Francesca hitchhiked for two days, through crowded Connecticut towns, past the sharp metal skyline of Providence, Rhode Island. Everything appeared deadly familiar: stores, fast-food restaurants, ranch houses, strip malls, as if she were going nowhere or worse, there were nowhere to go. When finally the Sagamore Bridge rose like a giant arched creature from the shivery sea, she sat forward and held her breath. At last, something different. From that point on, the world seemed to have transformed. Quaint clam stands and clapboard houses crowded the narrow strip of land that separated the ocean from the bay. Sand tiptoed onto the highway, pitting the black pavement with tawny dust and bits of shell.

The driver, a curly-headed hippie gone AWOL from a small, liberal arts college in Vermont, was headed to Provincetown to wash pots for a living. She'd considered staying on for the ride, but he was irritating with his drawn-out, nasal accent and milk crate full of Grateful Dead bootleg tapes. She feared he was getting the wrong idea about her and, anyhow, she was hungry. The pizzeria across the road provided an excellent point of departure.

She thanked him, patted his dashboard, and ran recklessly across the highway, suddenly famished—she hadn't eaten since she and Lisa finished off the leftover birthday pizza. The aroma of tangy sauce and baked garlic blew hot through the exhaust fan of the small storefront, overriding the fumes of passing cars and the rich salt air.

“Two cheese slices and a Coke, please,” she told the person behind the counter. She pressed her stomach to the glass counter to silence the audible gurgling. Heat rattled through the radiators. The person was either male or female, Francesca knew that much, and seemed medicated or half-asleep, maneuvering through a thick, heavy fog.
Ravenous now, she tried not to glare spitefully as he/she slowly separated the slices and guided them into the oven. ‘Give me the fucking pizza,' she wanted to scream. She drummed her fingers on the countertop and searched for clues: short, cropped hair and a chiseled face; a small body like the tidy engine of an appliance; small, comma-shaped ears slapped onto the sides of the head. All indicated female.

“I don't need them hot,” she said.

“It only takes a minute.” The voice, too, was female.

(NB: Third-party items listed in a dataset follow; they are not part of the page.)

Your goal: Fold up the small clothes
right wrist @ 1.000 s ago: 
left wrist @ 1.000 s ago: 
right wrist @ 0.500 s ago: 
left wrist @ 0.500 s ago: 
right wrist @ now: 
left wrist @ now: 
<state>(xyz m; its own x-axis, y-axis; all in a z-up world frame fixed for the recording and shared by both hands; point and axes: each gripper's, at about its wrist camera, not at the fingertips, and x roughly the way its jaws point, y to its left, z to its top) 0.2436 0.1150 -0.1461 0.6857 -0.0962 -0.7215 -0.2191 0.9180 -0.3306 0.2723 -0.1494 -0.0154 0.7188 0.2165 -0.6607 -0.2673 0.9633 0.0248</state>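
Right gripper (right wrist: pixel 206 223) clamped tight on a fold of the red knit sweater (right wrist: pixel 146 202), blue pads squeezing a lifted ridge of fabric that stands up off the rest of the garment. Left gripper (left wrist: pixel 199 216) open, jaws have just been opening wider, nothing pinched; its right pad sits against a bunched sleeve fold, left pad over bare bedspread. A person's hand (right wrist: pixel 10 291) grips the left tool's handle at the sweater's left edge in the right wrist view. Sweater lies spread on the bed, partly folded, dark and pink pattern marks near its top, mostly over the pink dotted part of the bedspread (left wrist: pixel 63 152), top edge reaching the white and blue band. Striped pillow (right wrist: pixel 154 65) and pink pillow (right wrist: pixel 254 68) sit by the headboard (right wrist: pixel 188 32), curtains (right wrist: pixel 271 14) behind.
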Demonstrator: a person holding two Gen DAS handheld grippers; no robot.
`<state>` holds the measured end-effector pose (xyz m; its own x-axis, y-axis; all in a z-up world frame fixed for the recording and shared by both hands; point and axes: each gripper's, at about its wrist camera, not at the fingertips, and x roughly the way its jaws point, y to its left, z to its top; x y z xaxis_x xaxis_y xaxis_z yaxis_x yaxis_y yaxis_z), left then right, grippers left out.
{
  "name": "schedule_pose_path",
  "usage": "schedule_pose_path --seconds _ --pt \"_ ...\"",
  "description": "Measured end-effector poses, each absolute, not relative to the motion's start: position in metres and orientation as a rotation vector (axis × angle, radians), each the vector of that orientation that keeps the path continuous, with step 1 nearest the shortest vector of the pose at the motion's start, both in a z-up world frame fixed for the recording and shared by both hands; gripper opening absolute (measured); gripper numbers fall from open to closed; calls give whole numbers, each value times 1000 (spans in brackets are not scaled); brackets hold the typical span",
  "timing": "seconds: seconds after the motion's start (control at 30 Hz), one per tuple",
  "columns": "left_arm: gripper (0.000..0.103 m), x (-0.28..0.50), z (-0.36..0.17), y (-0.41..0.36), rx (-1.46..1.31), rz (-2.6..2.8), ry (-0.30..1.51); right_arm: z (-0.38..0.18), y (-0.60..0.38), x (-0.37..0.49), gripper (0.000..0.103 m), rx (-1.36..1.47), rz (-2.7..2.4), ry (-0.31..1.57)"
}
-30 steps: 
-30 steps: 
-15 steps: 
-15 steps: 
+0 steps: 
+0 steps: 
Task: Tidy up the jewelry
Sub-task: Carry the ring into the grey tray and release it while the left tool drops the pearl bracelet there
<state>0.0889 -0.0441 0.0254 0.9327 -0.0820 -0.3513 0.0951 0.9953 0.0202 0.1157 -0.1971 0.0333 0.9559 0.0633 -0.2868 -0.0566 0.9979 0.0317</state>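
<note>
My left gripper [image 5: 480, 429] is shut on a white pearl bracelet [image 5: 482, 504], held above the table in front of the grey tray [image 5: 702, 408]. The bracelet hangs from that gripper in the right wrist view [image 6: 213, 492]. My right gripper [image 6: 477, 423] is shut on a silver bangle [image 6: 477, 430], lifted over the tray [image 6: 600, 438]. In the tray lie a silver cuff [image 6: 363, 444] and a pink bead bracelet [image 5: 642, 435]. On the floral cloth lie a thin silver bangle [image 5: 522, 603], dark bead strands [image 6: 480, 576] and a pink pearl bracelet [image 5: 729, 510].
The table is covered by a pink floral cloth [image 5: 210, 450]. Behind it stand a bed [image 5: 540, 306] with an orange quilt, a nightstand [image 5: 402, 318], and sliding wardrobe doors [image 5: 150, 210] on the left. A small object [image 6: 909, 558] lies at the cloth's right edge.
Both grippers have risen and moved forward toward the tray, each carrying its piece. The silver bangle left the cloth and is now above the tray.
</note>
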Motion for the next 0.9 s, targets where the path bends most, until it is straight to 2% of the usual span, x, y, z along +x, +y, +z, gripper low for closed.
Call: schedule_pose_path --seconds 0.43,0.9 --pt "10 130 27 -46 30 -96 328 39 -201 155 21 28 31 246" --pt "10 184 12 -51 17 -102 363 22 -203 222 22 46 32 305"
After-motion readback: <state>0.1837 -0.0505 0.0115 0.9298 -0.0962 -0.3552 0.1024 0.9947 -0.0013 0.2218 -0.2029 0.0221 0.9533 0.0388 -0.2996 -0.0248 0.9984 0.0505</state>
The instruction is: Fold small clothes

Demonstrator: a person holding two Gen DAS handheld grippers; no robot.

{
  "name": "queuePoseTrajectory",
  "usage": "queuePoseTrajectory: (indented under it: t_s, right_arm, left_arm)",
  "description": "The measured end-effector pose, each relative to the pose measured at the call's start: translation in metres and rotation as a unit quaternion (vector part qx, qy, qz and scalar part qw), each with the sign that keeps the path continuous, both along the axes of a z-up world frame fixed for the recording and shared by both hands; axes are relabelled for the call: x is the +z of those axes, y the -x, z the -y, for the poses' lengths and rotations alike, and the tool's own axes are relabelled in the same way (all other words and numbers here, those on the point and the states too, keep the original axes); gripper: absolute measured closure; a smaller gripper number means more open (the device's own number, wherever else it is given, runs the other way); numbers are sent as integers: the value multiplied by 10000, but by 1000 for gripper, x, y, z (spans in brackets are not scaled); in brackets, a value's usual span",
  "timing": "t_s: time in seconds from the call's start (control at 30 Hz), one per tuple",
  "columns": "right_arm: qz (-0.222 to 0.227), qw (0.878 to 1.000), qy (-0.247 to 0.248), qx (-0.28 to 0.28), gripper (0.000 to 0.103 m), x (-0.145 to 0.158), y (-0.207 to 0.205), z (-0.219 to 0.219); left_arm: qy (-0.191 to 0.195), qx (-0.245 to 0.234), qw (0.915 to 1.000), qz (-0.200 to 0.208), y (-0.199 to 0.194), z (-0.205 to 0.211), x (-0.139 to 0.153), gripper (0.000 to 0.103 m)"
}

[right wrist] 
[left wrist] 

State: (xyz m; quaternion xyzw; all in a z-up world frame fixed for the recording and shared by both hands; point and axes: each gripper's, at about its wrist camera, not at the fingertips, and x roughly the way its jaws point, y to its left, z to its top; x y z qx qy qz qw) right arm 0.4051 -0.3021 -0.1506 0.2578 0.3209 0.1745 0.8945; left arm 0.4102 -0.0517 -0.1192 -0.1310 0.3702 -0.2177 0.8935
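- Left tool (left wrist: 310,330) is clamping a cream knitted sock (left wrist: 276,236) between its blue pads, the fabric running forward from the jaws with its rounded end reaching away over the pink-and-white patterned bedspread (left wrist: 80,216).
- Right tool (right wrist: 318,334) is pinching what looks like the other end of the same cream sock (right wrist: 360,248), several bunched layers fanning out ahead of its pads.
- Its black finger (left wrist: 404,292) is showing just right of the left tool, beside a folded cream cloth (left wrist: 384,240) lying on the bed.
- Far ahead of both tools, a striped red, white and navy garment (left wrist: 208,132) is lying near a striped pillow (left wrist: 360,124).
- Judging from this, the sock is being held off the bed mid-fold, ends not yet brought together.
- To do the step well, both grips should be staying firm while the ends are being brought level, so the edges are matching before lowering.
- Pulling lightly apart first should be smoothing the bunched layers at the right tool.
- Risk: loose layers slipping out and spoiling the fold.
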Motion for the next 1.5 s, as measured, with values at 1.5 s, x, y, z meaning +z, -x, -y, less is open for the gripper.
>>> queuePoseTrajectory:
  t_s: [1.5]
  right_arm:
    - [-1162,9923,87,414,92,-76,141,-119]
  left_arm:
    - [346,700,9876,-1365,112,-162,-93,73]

Finally, the employee transferred the steaming pieces onto a cardboard plate sheathed in thin paper. The cheese was running off the sides and the thick lip of crust at the top had burst large craters, the hollow edges blackened and thin. Francesca held up her money. The aroma was painful now; her stomach seemed to simmer with a boiling liquid. The person carefully counted out two dollars in change. The slices were beginning to cool, the paper beneath them darkening with oil. ‘Please, please, please,' she silently pleaded.

At last, the employee handed over the plate, then filled a waxy cup with a combination of cola syrup and soda water that spat from an old-fashioned machine.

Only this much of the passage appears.